The `SortedBy` trait adds a method `sorted_by` to all `Iterator<T>` which returns an iterator over the same data ordered according to the provided closure/function of type `Fn(&T, &T) -> Ordering`

The `SortedPartial` trait adds two methods `sorted_partial_first` and `sorted_partial_last` to all `Iterator<T: PartialOrd>` which returns an iterator over the same data in the default order. The difference between the two is whether non-comparable values go first or last in the results.

For example:

``````let data: Vec<uint> = vec![9, 1, 3, 4, 4, 2, 4];
for x in data.iter().sorted() {
println!("{}", x);
}
``````

Will print: 1, 2, 3, 4, 4, 4, 9

A more complex example. Sort strings by length, then in default string order:

``````let before: Vec<&str> = vec!["a", "cat", "sat", "on", "the", "mat"];
before.iter().sorted_by(|a, b| {
match a.len().cmp(&b.len()) {
Equal => a.cmp(b),
x => x
}
})
``````

This returns an iterator which yields: `a`, `on`, `cat`, `mat`, `sat`, `the`.

## Implementation details and performance

The algorithm is essentially the same as described in my blog post using a lazy sort as an example of Clojure's lazy sequences. But made to fit in with Rust's iterators.

The full sequence from the parent iterator is read, then each call to `next` returns the next value in the sorted sequence. The sort is done element-by-element so the full order is only realised by iterating all the way through to the end.

The algorithm is the quicksort, but depth-first; upon each call to `next` it does the work necessary to find the next item then pauses the state until the next call to `next`.

To test performance we compare it against sorting the full vector, using the `sort` function from the standard library, and also against `std::collections::BinaryHeap`.

First we compare what happens when sorting the entire vector:

``````test benches::c_heap_bench     ... bench:   3,703,166 ns/iter (+/- 454,189)
test benches::c_lazy_bench     ... bench:   3,961,047 ns/iter (+/- 603,083)
test benches::c_standard_bench ... bench:   3,093,873 ns/iter (+/- 430,401)
``````

There are differences between the three, and not surprisingly the built-in sort is fastest.

These benchmarks are for sorting 50,000 random `uint`s in the range 0 <= x < 1000000. Run `cargo bench` to run them.

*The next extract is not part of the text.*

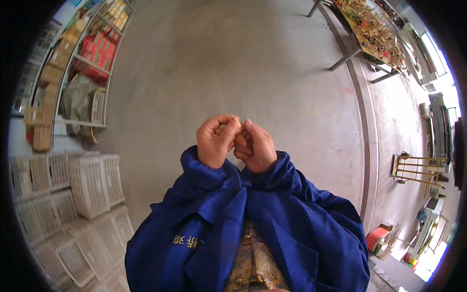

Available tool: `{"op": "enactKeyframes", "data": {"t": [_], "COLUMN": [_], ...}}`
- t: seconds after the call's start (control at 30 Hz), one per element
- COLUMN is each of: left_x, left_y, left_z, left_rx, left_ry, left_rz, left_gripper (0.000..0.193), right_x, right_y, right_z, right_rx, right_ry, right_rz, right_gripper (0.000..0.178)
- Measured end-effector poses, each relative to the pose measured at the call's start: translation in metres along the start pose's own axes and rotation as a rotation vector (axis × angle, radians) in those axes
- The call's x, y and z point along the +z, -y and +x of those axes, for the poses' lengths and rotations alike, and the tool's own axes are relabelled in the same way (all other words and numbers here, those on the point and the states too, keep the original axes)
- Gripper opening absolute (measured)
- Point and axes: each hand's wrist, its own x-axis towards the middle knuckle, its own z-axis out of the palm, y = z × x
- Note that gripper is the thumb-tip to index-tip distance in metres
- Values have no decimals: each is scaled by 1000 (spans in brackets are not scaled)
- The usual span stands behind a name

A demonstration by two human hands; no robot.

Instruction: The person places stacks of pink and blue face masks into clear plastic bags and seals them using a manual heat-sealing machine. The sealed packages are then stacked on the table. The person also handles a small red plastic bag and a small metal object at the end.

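Observation:
My left hand (214, 140) and my right hand (260, 149) are raised together in front of my chest, above the grey floor. Both have their fingers curled in, with thumbs and fingertips pinched close and almost touching. A small pale spot shows at the left fingertips; whether it is a nail or a tiny thing cannot be made out. Whatever lies between the fingers is hidden. Blue jacket sleeves (301, 187) cover both forearms up to the wrists.
On the left stands a metal shelf rack (89, 62) with red boxes (97, 51) and cardboard cartons (51, 73). White plastic crates (90, 187) are stacked below it. A table (357, 36) heaped with small pieces is at the far right, and a yellow-barred trolley (418, 169) stands nearer.

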Motion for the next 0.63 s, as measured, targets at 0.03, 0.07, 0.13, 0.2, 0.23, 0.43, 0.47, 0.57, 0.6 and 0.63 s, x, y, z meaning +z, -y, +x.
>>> {"op": "enactKeyframes", "data": {"t": [0.03,0.07,0.13,0.2,0.23,0.43,0.47,0.57,0.6,0.63], "left_x": [-10,-18,-39,-68,-81,-170,-174,-216,-232,-251], "left_y": [-5,-9,-8,-7,-8,-29,-29,-6,6,19], "left_z": [44,82,159,229,258,398,398,470,498,526], "left_rx": [-108,-217,-295,-291,-309,-317,-319,-258,-292,-303], "left_ry": [26,38,-32,-90,-86,-360,-379,-642,-685,-696], "left_rz": [-180,-353,-438,-510,-502,-492,-548,-533,-526,-534], "left_gripper": [12,14,17,17,18,26,27,27,27,26], "right_x": [2,2,4,4,10,85,94,131,141,151], "right_y": [19,37,73,113,135,273,291,349,368,386], "right_z": [35,66,141,199,235,423,433,527,556,584], "right_rx": [52,110,52,9,-37,98,139,192,203,237], "right_ry": [15,36,400,314,677,580,652,550,535,564], "right_rz": [103,205,415,460,576,624,644,584,574,638], "right_gripper": [38,40,52,56,63,61,59,57,57,60]}}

So what's the point of lazy sorting? As per the linked blog post, they're useful when you do not need or intend to need every value; for example you may only need the first 1,000 ordered values from a larger set.

Comparing the lazy approach `data.iter().sorted().take(x)` vs a standard approach of sorting a vector then taking the first `x` values gives the following.

The first 1,000 out of 50,000:

``````test benches::a_heap_bench     ... bench:     366,767 ns/iter (+/- 55,393)
test benches::a_lazy_bench     ... bench:     171,923 ns/iter (+/- 52,784)
test benches::a_standard_bench ... bench:   3,055,734 ns/iter (+/- 348,407)
``````

The lazy approach is quite a bit faster; this is due to the 50,000 only being sorted enough to identify the first 1,000, the rest remain unsorted. `BinaryHeap` is also quite fast, for the same reason.

The first 10,000 out of 50,000:

``````test benches::b_heap_bench     ... bench:   1,126,774 ns/iter (+/- 156,833)
test benches::b_lazy_bench     ... bench:     993,954 ns/iter (+/- 208,188)
test benches::b_standard_bench ... bench:   3,054,598 ns/iter (+/- 285,970)
``````

The lazy approach is still faster in this situation.